_Exercise aim:_ The records below are to be copied word for word, with every picture left out.

[Records excerpted from a collection]
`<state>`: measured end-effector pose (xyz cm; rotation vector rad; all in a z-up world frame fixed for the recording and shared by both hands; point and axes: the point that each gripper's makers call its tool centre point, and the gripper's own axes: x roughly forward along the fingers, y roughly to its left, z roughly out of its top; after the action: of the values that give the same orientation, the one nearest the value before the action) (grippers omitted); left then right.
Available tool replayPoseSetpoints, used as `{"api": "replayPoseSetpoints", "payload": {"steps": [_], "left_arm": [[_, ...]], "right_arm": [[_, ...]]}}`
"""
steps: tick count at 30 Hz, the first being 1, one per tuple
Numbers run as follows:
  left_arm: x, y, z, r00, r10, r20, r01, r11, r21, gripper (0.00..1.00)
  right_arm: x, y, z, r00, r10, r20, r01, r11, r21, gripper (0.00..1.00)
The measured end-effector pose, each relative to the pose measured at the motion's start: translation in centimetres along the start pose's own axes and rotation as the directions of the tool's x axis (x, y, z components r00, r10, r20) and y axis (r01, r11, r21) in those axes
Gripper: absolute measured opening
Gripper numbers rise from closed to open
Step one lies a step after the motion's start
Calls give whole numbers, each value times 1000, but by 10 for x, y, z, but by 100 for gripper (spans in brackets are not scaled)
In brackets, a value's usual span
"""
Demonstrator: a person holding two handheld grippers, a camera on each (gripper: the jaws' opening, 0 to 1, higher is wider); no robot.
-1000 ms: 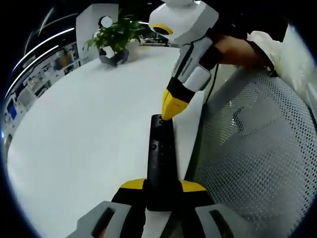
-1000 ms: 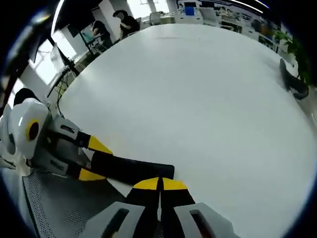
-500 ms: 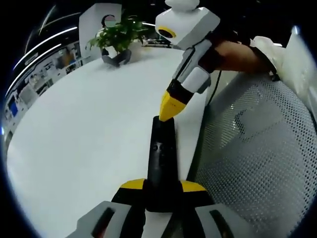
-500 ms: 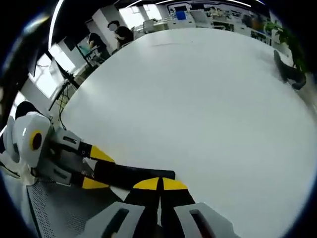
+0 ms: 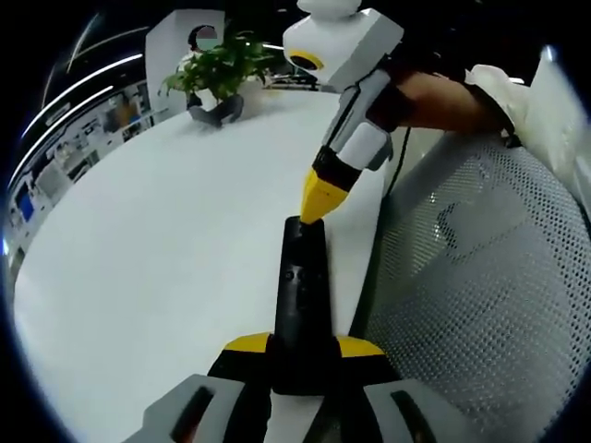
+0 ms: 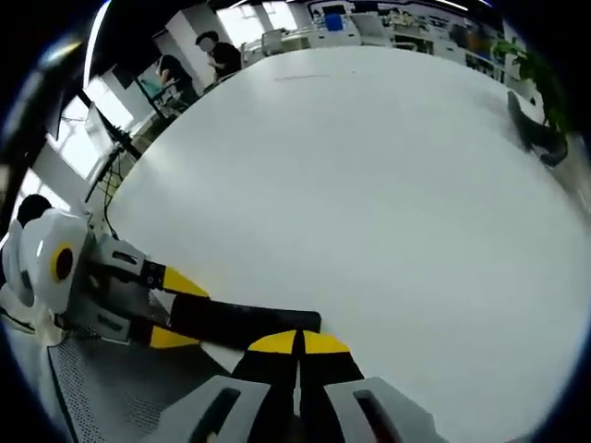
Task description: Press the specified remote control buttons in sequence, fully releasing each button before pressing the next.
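The left gripper (image 5: 303, 355) is clamped on the near end of a black remote control (image 5: 301, 300), one yellow-tipped jaw on each long side. In the left gripper view the remote runs straight away from the jaws, over the bench (image 5: 166, 231) close to its edge, with a few small buttons visible on its upper face about midway along.

The right gripper (image 5: 317, 205) comes into that view from above, its two yellow jaws pressed together into a single point. That point sits at the far end of the remote, touching or just above it; I cannot tell which. A person's hand (image 5: 439, 97) holds the right gripper's white body, with a pale sleeve (image 5: 517, 111) behind it.

In the right gripper view the right gripper's own jaws (image 6: 297, 343) rise closed from the bottom, tips together over the end of the remote (image 6: 242, 320), which lies across the view with the left gripper (image 6: 164, 309) gripping its other end near the bench edge.

A grey mesh chair back (image 5: 471, 286) stands just beside the bench edge. At the far corner of the bench sits a potted plant (image 5: 214, 74). People (image 6: 217, 55) are seated beyond the far edge of the bench.
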<state>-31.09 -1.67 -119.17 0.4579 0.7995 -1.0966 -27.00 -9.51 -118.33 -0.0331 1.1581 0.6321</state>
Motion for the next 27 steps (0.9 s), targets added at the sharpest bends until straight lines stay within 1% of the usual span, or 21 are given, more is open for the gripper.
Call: {"api": "replayPoseSetpoints", "payload": {"steps": [2, 8, 18, 21, 27], "left_arm": [[0, 0, 0, 1000, 0, 1, 0, 1000, -1, 24], [0, 0, 0, 1000, 1, 4, -1, 1000, -4, 24], [0, 0, 1, 1000, 1, 9, -1, 1000, 0, 24], [1, 0, 1, 1000, 2, 9, -2, 1000, 9, 24], [1, 0, 1, 1000, 6, 10, -6, 1000, 28, 24]], "right_arm": [[0, 0, 0, 1000, 2, 4, -2, 1000, 8, 0], [-1, -2, 1, 999, 23, 26, -25, 997, 77, 0], [0, -1, 2, 999, 16, 29, -17, 999, 43, 0], [0, 0, 1, 1000, 6, 25, -7, 1000, 20, 0], [0, -1, 1, 1000, 4, 27, -5, 1000, 26, 0]]}}
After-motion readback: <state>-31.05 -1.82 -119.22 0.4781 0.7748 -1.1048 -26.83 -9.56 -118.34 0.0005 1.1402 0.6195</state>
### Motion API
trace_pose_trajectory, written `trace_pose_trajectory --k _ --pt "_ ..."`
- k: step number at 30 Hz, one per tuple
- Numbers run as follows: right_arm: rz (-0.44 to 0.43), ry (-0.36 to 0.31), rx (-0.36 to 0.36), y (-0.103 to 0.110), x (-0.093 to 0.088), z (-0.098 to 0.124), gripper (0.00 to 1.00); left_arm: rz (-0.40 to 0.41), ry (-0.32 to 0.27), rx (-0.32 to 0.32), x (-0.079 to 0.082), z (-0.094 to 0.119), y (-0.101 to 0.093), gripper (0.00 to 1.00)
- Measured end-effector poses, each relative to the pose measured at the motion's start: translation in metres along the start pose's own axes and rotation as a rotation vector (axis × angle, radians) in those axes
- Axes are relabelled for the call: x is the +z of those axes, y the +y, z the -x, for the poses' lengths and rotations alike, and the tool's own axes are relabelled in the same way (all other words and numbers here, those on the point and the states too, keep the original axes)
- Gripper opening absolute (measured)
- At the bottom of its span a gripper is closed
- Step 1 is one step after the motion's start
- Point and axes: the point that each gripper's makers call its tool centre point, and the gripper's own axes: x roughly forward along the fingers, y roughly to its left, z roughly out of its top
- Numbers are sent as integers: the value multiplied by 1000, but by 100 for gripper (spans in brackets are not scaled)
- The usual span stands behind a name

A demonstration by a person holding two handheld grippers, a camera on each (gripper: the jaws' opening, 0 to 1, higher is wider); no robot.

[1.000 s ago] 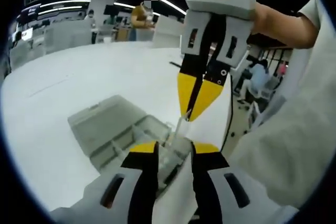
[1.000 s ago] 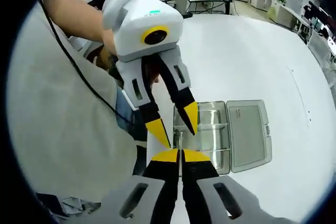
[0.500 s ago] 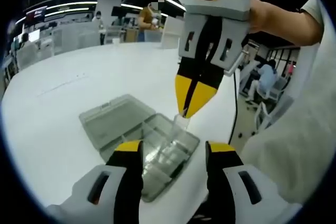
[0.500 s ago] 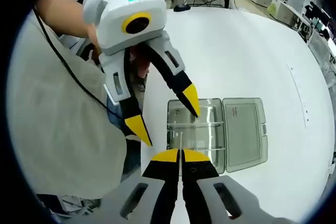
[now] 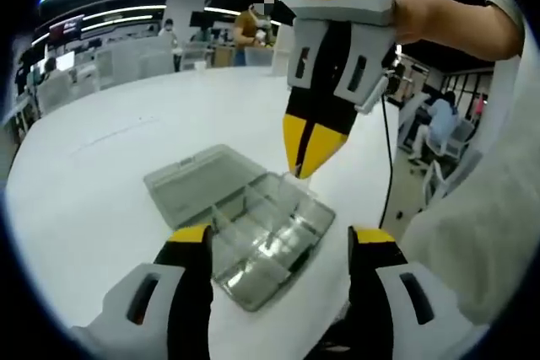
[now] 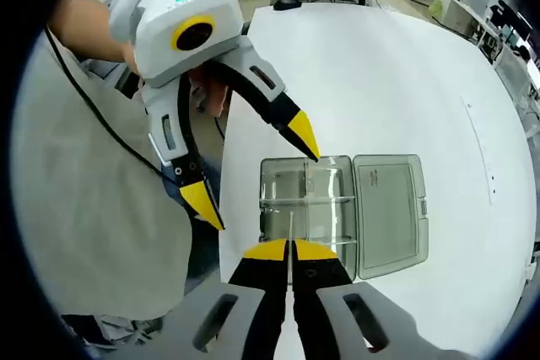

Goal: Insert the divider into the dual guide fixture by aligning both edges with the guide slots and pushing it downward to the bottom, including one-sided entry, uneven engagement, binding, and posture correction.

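Worktop (image 6: 405, 73), white and broad, carries a clear plastic compartment box (image 6: 308, 208) near its edge closest to us, the flat hinged lid (image 6: 386, 212) lying open beside it. We hold the left tongs (image 5: 278, 246) spread wide above the box, gripping nothing. Our right tongs (image 6: 289, 250) are pinched tight on a thin clear plastic divider (image 6: 291, 227), upright, its lower end over the box's front compartments; we cannot tell whether it sits in the slots.

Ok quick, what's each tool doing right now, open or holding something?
Left tool: open, holding nothing.
Right tool: shut on the clear divider, above the open plastic box.
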Motion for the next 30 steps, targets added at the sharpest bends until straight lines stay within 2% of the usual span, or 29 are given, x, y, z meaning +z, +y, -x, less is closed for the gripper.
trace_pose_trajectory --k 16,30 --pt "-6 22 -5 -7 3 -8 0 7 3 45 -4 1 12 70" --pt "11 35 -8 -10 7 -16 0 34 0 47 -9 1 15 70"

_Answer to the exercise:_
`<state>`: measured end-effector pose (xyz cm; rotation vector rad; all in a z-up world frame fixed for the recording and shared by both hands; point and axes: the point that each gripper's makers call its tool centre point, and the gripper's own axes: x roughly forward along the fingers, y roughly to its left, z roughly out of its top; after the action: of the values that give the same orientation, the one nearest the value before the action) (grippers omitted); left then right.
Available tool replayPoseSetpoints, used as `{"api": "replayPoseSetpoints", "payload": {"steps": [_], "left_arm": [[_, ...]], "right_arm": [[_, ...]]}}`
"""
steps: tick count at 30 Hz, the first being 1, one per tuple
Numbers run as follows:
  left_arm: x, y, z, r00, r10, r20, r01, r11, r21, gripper (0.00..1.00)
  right_arm: x, y, z, r00, r10, r20, r01, r11, r21, gripper (0.00..1.00)
The measured end-effector pose, each relative to the pose measured at the motion's start: translation in centimetres along the start pose's own axes and rotation as the directions of the tool's x axis (x, y, z components r00, r10, r20) and y axis (r01, r11, r21) in those axes
Gripper: absolute measured opening
Gripper numbers rise from closed to open
Step one lies a step after the motion's start
Calls give whole numbers, each value times 1000, but by 10 for x, y, z, but by 100 for gripper (spans in brackets are not scaled)
In brackets, a value's usual span
"""
Demonstrator: a person holding two handheld grippers, a camera on each (gripper: the jaws' opening, 0 to 1, higher is wider); no robot.
-1000 ms: 
-1000 ms: 
-500 ms: 
-500 ms: 
+0 ms: 
+0 ms: 
Task description: Press the specified remote control buttons in sequence, fully releasing each button before pressing the next.
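The left gripper (image 5: 303, 355) is clamped on the near end of a black remote control (image 5: 301, 300), one yellow-tipped jaw on each long side. In the left gripper view the remote runs straight away from the jaws, over the bench (image 5: 166, 231) close to its edge, with a few small buttons visible on its upper face about midway along.

The right gripper (image 5: 317, 205) comes into that view from above, its two yellow jaws pressed together into a single point. That point sits at the far end of the remote, touching or just above it; I cannot tell which. A person's hand (image 5: 439, 97) holds the right gripper's white body, with a pale sleeve (image 5: 517, 111) behind it.

In the right gripper view the right gripper's own jaws (image 6: 297, 343) rise closed from the bottom, tips together over the end of the remote (image 6: 242, 320), which lies across the view with the left gripper (image 6: 164, 309) gripping its other end near the bench edge.

A grey mesh chair back (image 5: 471, 286) stands just beside the bench edge. At the far corner of the bench sits a potted plant (image 5: 214, 74). People (image 6: 217, 55) are seated beyond the far edge of the bench.
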<state>-31.09 -1.67 -119.17 0.4579 0.7995 -1.0966 -27.00 -9.51 -118.33 -0.0331 1.1581 0.6321</state>
Motion for the next 27 steps (0.9 s), targets added at the sharpest bends until straight lines stay within 1% of the usual span, or 21 are given, more is open for the gripper.
Call: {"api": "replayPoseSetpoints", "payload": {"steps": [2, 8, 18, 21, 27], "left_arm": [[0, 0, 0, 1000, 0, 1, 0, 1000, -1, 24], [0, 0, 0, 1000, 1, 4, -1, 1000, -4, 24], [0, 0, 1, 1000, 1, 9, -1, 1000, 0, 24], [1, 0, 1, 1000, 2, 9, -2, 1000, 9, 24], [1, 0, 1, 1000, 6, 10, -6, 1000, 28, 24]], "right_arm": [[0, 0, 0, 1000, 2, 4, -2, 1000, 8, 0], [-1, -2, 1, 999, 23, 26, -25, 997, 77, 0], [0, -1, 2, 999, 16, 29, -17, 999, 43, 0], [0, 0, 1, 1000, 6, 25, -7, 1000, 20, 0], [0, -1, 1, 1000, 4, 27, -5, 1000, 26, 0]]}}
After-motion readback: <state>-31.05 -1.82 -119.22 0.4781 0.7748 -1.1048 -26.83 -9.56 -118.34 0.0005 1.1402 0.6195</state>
### Motion API
trace_pose_trajectory, written `trace_pose_trajectory --k _ --pt "_ ..."`
- k: step number at 30 Hz, one per tuple
- Numbers run as follows: right_arm: rz (-0.44 to 0.43), ry (-0.36 to 0.31), rx (-0.36 to 0.36), y (-0.103 to 0.110), x (-0.093 to 0.088), z (-0.098 to 0.124), gripper (0.00 to 1.00); left_arm: rz (-0.40 to 0.41), ry (-0.32 to 0.27), rx (-0.32 to 0.32), x (-0.079 to 0.082), z (-0.094 to 0.119), y (-0.101 to 0.093), gripper (0.00 to 1.00)
- Measured end-effector poses, each relative to the pose measured at the motion's start: translation in metres along the start pose's own axes and rotation as a rotation vector (axis × angle, radians) in those axes
- Axes are relabelled for the call: x is the +z of those axes, y the +y, z the -x, for the poses' lengths and rotations alike, and the tool's own axes are relabelled in the same way (all other words and numbers here, those on the point and the states too, keep the original axes)
- Gripper opening absolute (measured)
- At the bottom of its span a gripper is closed
- Step 1 is one step after the motion's start
- Point and axes: the point that each gripper's makers call its tool centre point, and the gripper's own axes: x roughly forward along the fingers, y roughly to its left, z roughly out of its top
- Numbers are sent as integers: the value multiplied by 1000, but by 100 for gripper (spans in brackets are not scaled)
- The usual span stands behind a name

A demonstration by a person holding two handheld grippers, a camera on each (gripper: the jaws' opening, 0 to 1, higher is wider); no robot.

[1.000 s ago] 
[1.000 s ago] 
[0.500 s ago] 
[0.500 s ago] 
[now] 
[now] 

Goal: Insert the divider into the dual guide fixture by aligning both edges with the guide slots and pushing it downward to the bottom, including one-sided entry, uneven engagement, binding, and posture correction.

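Worktop (image 6: 405, 73), white and broad, carries a clear plastic compartment box (image 6: 308, 208) near its edge closest to us, the flat hinged lid (image 6: 386, 212) lying open beside it. We hold the left tongs (image 5: 278, 246) spread wide above the box, gripping nothing. Our right tongs (image 6: 289, 250) are pinched tight on a thin clear plastic divider (image 6: 291, 227), upright, its lower end over the box's front compartments; we cannot tell whether it sits in the slots.

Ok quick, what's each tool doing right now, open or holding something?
Left tool: open, holding nothing.
Right tool: shut on the clear divider, above the open plastic box.
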Motion for the next 30 steps, targets added at the sharpest bends until straight lines stay within 2% of the usual span, or 29 are given, x, y, z meaning +z, +y, -x, less is closed for the gripper.
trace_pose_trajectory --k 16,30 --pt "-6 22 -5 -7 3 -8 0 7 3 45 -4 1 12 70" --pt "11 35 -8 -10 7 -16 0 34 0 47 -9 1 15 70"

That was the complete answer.